Se instalaron en una modesta vivienda alquilada en la misma Alcalá, donde vivieron su pasión durante unas semanas intensas, hasta que Rosario fue llamada para incorporarse a la escuela de cuadros del partido, situada justo enfrente de la sede del Comité Provincial, en la que se formaban los que estaban llamados a ocupar puestos de responsabilidad. A Francisco no le gustó porque suponía separarse de nuevo. Todos los lunes Rosario cogía cualquiera de los coches de la División que bajaban a la capital y se dirigía a las dependencias del PCE en Chamartín de la Rosa en las que tenían lugar las clases. Cada jornada, un responsable del partido les daba una charla sobre el capital o la explotación de los trabajadores y les explicaba lo que era un monopolio y un trust, términos nuevos para aquellos jóvenes que atendían las explicaciones con el interés del neófito.

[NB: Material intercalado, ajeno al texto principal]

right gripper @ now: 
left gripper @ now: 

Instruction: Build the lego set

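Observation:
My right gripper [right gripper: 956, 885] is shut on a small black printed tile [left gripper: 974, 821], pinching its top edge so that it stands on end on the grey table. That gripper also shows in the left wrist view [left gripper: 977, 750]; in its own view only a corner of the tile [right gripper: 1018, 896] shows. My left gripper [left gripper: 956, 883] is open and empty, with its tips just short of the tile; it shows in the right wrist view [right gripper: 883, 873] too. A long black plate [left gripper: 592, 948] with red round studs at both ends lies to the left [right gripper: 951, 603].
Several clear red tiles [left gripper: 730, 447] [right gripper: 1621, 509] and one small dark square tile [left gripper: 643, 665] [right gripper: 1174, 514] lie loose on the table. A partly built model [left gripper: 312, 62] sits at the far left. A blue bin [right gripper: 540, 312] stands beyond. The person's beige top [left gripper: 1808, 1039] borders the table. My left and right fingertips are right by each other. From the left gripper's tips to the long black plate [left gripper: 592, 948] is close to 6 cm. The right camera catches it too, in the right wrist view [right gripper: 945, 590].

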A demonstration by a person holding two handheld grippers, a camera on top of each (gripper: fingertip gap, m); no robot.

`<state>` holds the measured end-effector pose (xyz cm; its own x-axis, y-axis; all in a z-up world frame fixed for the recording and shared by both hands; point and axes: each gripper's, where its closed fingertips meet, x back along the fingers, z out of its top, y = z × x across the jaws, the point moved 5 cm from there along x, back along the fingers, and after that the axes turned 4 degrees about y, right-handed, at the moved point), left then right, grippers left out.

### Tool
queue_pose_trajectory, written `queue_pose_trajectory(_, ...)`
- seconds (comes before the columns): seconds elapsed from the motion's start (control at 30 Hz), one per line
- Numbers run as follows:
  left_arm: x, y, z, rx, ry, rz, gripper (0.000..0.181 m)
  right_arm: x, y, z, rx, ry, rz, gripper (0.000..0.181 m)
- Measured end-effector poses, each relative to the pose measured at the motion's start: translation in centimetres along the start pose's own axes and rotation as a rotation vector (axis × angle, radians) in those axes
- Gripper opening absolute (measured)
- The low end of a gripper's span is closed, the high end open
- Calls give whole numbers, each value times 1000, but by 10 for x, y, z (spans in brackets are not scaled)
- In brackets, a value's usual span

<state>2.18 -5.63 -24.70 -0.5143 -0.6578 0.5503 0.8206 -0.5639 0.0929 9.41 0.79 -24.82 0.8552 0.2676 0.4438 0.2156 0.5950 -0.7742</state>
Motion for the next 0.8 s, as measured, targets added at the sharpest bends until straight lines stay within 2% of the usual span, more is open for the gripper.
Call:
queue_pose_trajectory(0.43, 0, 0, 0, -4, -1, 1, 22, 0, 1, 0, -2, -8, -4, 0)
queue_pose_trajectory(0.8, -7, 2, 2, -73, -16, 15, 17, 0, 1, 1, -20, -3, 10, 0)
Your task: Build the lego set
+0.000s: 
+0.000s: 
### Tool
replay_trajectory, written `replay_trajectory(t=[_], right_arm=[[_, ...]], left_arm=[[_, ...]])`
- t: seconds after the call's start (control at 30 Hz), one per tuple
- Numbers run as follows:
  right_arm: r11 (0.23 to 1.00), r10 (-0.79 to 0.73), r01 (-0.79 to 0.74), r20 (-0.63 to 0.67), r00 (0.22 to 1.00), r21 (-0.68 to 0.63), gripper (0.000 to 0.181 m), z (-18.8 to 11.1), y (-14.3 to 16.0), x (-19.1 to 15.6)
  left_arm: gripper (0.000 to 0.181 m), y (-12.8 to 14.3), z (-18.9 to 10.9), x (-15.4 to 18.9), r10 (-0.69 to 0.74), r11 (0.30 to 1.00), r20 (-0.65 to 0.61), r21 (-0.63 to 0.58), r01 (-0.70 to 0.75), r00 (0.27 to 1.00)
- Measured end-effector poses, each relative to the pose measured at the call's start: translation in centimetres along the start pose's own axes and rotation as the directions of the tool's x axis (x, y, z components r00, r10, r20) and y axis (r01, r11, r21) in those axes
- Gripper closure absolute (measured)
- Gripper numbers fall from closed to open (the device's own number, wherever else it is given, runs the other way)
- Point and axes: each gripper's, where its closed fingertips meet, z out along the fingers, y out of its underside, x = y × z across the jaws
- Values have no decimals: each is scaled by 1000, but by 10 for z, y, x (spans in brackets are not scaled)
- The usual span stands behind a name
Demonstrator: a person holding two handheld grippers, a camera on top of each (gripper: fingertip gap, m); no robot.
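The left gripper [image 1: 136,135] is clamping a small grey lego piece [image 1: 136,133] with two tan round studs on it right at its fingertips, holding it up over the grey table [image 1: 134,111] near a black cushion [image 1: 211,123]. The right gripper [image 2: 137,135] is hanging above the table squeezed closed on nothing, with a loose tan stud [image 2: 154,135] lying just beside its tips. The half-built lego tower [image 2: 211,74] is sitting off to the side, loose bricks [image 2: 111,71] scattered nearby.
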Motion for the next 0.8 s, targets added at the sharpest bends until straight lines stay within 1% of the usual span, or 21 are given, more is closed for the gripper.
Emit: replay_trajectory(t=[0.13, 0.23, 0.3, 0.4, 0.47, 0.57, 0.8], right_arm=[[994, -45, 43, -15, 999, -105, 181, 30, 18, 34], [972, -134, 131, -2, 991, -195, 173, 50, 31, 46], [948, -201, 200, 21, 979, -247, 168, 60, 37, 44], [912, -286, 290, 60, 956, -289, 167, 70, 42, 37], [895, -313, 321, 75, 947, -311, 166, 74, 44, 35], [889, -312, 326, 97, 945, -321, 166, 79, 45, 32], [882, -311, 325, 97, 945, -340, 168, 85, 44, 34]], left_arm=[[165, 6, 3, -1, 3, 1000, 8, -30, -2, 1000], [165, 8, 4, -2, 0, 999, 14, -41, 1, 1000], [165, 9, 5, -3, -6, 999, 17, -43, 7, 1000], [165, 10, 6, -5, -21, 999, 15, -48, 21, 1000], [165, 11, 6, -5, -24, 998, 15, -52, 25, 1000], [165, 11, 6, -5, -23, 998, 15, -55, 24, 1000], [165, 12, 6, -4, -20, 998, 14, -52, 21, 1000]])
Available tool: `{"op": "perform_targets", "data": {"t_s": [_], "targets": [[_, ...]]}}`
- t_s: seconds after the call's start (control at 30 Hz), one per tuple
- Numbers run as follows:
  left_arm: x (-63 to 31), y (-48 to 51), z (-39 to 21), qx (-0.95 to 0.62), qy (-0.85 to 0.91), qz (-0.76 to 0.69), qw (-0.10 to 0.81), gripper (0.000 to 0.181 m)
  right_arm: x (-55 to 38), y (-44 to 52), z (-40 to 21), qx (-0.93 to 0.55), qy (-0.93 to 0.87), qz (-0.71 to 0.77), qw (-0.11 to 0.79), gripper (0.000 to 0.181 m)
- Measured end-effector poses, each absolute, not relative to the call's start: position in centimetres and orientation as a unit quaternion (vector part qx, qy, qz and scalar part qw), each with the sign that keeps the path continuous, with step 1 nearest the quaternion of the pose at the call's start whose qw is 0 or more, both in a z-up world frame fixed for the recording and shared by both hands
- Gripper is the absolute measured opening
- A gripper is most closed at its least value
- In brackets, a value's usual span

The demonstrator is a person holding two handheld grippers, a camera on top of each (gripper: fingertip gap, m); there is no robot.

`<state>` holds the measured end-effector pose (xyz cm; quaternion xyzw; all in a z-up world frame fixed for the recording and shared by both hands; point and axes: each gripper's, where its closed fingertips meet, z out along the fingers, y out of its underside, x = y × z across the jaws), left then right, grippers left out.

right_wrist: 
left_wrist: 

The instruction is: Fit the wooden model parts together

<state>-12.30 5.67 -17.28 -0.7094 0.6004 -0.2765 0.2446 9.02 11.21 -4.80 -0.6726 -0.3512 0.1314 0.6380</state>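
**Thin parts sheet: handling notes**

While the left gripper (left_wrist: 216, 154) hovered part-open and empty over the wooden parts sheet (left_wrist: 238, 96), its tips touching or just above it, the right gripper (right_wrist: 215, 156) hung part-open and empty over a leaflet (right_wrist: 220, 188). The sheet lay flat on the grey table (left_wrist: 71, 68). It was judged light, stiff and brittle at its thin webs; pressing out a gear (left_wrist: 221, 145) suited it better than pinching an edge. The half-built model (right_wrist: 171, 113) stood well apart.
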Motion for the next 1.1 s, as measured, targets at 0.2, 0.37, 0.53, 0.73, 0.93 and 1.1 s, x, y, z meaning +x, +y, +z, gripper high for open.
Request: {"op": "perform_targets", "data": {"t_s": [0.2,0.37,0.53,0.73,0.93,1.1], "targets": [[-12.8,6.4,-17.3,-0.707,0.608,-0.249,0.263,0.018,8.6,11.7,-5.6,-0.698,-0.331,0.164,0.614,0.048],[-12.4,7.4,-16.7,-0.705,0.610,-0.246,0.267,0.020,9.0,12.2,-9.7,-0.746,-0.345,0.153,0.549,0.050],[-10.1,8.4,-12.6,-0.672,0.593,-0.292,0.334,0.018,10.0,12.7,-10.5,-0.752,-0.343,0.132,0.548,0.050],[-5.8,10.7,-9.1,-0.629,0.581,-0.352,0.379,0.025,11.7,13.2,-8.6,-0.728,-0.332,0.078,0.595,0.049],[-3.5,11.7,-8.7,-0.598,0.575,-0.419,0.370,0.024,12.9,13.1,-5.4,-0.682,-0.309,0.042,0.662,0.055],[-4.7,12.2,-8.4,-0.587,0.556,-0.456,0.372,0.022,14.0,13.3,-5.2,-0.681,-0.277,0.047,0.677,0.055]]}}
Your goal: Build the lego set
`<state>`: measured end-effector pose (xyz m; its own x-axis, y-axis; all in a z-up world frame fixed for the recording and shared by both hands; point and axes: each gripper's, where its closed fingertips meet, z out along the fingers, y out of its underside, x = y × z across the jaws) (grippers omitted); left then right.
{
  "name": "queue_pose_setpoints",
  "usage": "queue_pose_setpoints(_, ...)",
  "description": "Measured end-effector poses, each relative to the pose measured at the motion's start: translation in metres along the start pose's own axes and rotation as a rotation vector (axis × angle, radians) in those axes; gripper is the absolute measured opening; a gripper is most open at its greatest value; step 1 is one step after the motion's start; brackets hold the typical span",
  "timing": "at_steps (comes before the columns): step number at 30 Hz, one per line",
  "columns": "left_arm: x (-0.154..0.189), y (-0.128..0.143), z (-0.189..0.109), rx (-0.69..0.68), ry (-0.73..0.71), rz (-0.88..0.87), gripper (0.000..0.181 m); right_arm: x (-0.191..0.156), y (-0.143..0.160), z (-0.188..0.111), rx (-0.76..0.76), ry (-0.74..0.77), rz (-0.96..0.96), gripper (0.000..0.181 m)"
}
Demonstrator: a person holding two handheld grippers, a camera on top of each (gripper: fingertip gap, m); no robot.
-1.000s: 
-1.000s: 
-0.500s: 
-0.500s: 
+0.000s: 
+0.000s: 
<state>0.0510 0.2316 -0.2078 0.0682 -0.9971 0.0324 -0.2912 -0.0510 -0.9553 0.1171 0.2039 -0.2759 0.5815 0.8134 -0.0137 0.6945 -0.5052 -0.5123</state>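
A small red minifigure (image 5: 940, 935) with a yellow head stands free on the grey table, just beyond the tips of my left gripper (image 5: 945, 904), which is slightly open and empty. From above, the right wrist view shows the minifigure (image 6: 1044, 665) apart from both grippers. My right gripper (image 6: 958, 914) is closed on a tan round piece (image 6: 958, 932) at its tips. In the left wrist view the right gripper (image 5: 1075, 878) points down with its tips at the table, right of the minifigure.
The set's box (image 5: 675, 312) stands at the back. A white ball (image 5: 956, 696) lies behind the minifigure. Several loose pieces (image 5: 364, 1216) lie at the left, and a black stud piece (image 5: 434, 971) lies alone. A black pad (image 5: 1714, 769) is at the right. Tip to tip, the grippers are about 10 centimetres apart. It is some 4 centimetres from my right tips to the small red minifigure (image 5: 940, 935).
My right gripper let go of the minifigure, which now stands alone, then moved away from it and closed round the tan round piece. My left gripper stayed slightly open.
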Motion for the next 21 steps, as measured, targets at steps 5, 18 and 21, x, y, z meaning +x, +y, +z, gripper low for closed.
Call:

Rosario hizo amistad con una de las compañeras de formación, Dionisia Manzanero Salas, también de dieciocho años, que trabajaba como mecanógrafa para el partido. Era la tercera de los seis hijos de un obrero ugetista y, como ella, había aprendido corte y confección en los locales de la JSU. No era la única coincidencia. También había empuñado un rifle como miliciana en el batallón Octubre y cuando se retiró del frente ayudó como enfermera en el hospital de las Brigadas Internacionales. El trato las hizo intercambiar confidencias. Rosario le contó que acababa de casarse con un muchacho muy guapo que la había perseguido durante meses, y Dionisia le confesó que tenía un novio del partido, Bautista Almarza, que luchaba en una unidad de tanques.
Los sábados llamaba a Francisco a Alcalá para anunciarle su vuelta a casa. Los reencuentros borraban los enfados y se dedicaban esas cuarenta y ocho horas como si no existiera nada a su alrededor. Nunca les importó menos la guerra. Los lunes se repetía la misma escena. Francisco se obcecaba por la obligada separación y se tomaba un hombre mohíno que en ocasiones llegaba a fingirse enfermo para impedir la marcha de su mujer.
—Tres meses, Francisco, serán sólo tres meses y después ya no nos separaremos —le repetía Rosario sin demasiado éxito.
Habían transcurrido dos cuando le anunció la noticia: estaba embarazada y, si todo transcurría sin problemas, serían padres en julio de 1938. Rosario supo que ya no regresaría al frente.
La guerra, pese a todo, seguía su marcha inexorable.
Rosario con su marido, Paco Burcet, el día de su boda, celebrada el domingo 12 de septiembre de 1937.